I knew both were Alaska Native shareholders under the Alaska Native Claims Settlement Act. Both had been raised in the same Native community. Both had Alaska Native parents. I am an Alaska Native and I could not identify one student as "more Alaska Native" than the other. I wondered aloud how one student could be called "less Native."

One teacher explained one student liked going to fish camp, while the other was more interested in modern dance and shopping malls. The other teacher nodded in agreement. These two teachers shared some sense of what it means to be Alaska Native but it was not my sense. What I had encountered was one example of a common, naive definition of what makes a person more or less 'Alaska Native' - the degree to which that person is more or less 'traditional.' This is a common stereotype.

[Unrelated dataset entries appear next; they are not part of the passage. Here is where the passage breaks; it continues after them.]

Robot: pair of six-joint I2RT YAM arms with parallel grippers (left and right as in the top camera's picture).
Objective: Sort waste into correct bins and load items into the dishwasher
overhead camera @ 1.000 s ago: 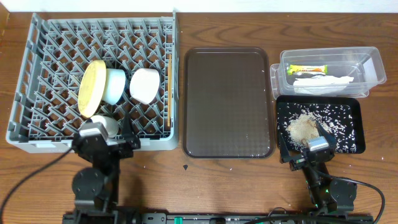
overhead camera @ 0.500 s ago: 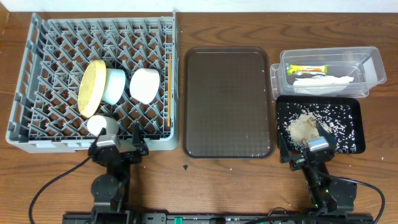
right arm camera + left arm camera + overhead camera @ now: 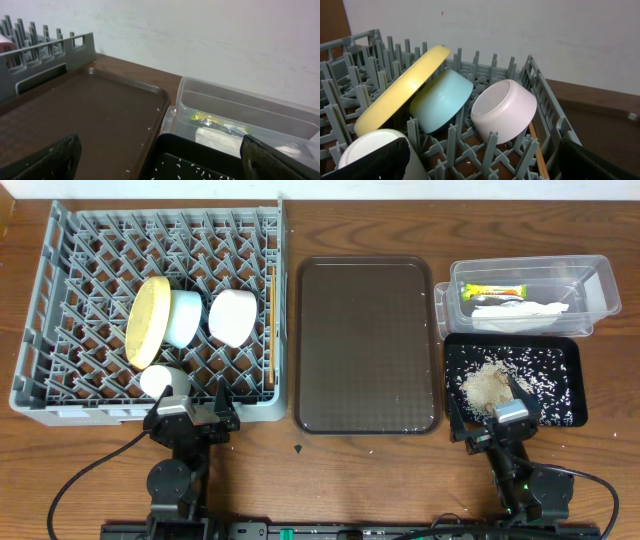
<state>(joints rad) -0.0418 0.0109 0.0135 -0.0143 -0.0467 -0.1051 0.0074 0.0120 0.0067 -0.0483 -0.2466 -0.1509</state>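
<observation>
chopsticks [image 3: 271, 320] lie lengthwise along the dish rack's [image 3: 80, 408] right wall, nearest the left gripper [image 3: 190, 408], whose jaws stand apart.

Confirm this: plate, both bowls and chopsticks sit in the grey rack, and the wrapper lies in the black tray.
Wrong on the wrapper: the overhead view shows it in the clear tub, not the black tray. The rest holds.
</observation>
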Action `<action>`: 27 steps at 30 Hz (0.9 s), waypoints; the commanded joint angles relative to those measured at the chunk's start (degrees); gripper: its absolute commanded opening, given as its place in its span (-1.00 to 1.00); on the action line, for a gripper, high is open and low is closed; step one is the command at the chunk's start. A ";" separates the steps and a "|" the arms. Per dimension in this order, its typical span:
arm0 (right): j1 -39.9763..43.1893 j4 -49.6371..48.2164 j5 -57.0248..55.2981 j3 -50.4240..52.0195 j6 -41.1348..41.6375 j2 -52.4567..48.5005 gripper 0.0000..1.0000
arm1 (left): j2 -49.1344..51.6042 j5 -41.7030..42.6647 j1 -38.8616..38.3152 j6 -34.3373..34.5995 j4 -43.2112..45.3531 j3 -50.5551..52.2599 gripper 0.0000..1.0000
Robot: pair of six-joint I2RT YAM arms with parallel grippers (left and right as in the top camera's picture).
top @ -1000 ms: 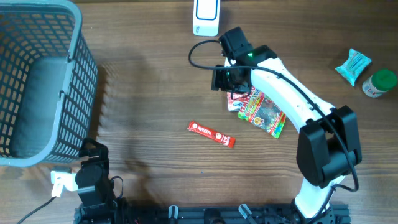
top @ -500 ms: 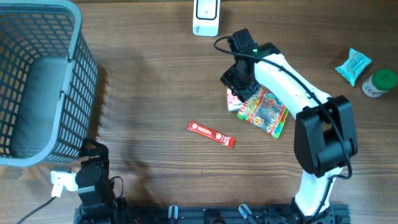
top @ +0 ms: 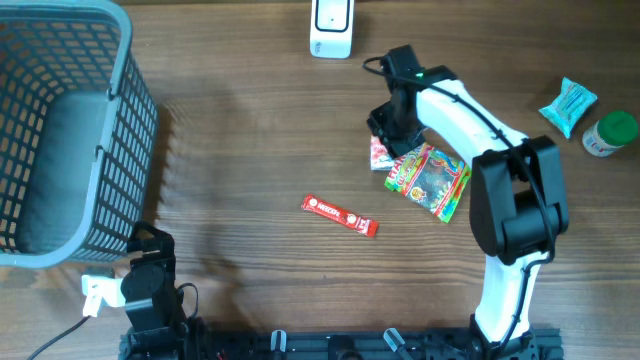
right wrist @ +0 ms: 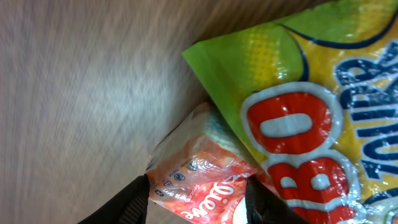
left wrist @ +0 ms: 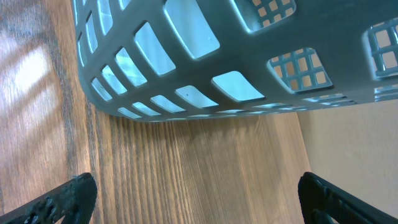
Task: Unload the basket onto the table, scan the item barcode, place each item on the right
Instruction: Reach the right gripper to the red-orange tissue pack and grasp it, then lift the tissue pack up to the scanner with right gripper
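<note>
Two arms show, and only one is at work. At far left a grey mesh basket stands by the parked left gripper, whose fingers are spread as wide as they go over bare wood and hold nothing. Next along lies a red stick sachet, apart from everything. Beyond it, at the table's far edge, is the white scanner. Right of that, the right gripper is down over a small red-orange sachet, which I take to be the item for scanning. It lies flat on the table, its right side overlapped by the corner of a green and yellow snack bag. The fingers stand partly apart, one on each side of the sachet's near end. Whether the pads already press on it I cannot tell, as the view crops them. The sachet looks light, thin and crinkly, with slick film that would buckle under a shallow pinch, so a hold across its width, clear of the bag, seems best. Well to the right sit a teal packet and a green-lidded jar
</note>
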State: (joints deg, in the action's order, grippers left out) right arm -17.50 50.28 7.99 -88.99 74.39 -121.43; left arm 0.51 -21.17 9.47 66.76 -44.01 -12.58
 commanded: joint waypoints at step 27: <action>1.36 7.45 -0.96 -8.50 7.13 -9.35 -0.31 | -0.20 -1.16 -0.04 0.13 -0.46 0.28 1.00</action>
State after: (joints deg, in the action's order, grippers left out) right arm -16.29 58.48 8.56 -96.92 80.75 -126.76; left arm 0.51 -21.17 9.47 66.76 -44.23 -12.58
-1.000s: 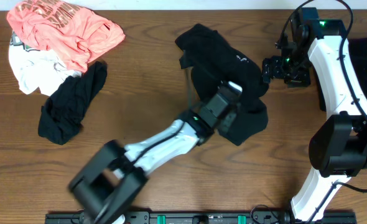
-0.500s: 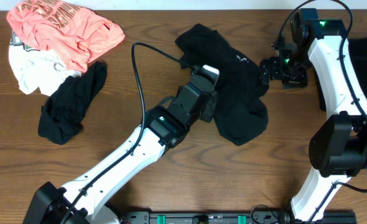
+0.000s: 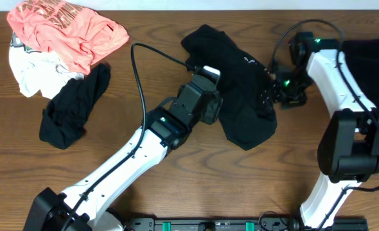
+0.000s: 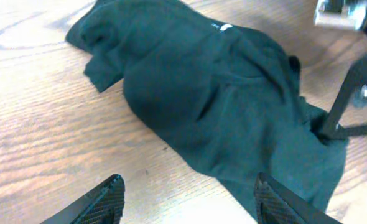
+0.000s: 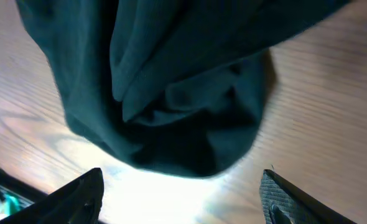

Alaska historians Dr. Claus-M. Naske and Herman E. Slotnick in their History of the 49th State, 2nd Ed. write "Numerous conferences have been held around the state in the last few years in which participants assure each other they will be able to maintain their traditional ways and also fully participate in modern American life. The talk is illusionary, however, Natives must learn to think like Western whites to succeed with their corporations" (1994, p.208).

By defining Native as only traditional and white as modern, Natives and non-Natives do a disservice to another generation of Alaskans - both Native and non-Native. We must reject the idea that the only real Alaska Native is a museum quality, Edward Curtis photograph. The important point is to recognize that Alaska Natives are actively sorting through and discussing Alaska Native cultures in today's world. Alaska Natives have rejected the idea that to be modern somehow makes people less 'Native.' The rest of Alaska should also accept that being Alaska Native today requires respecting traditions as well as contemporary society. Modern and Alaska Native? Yes.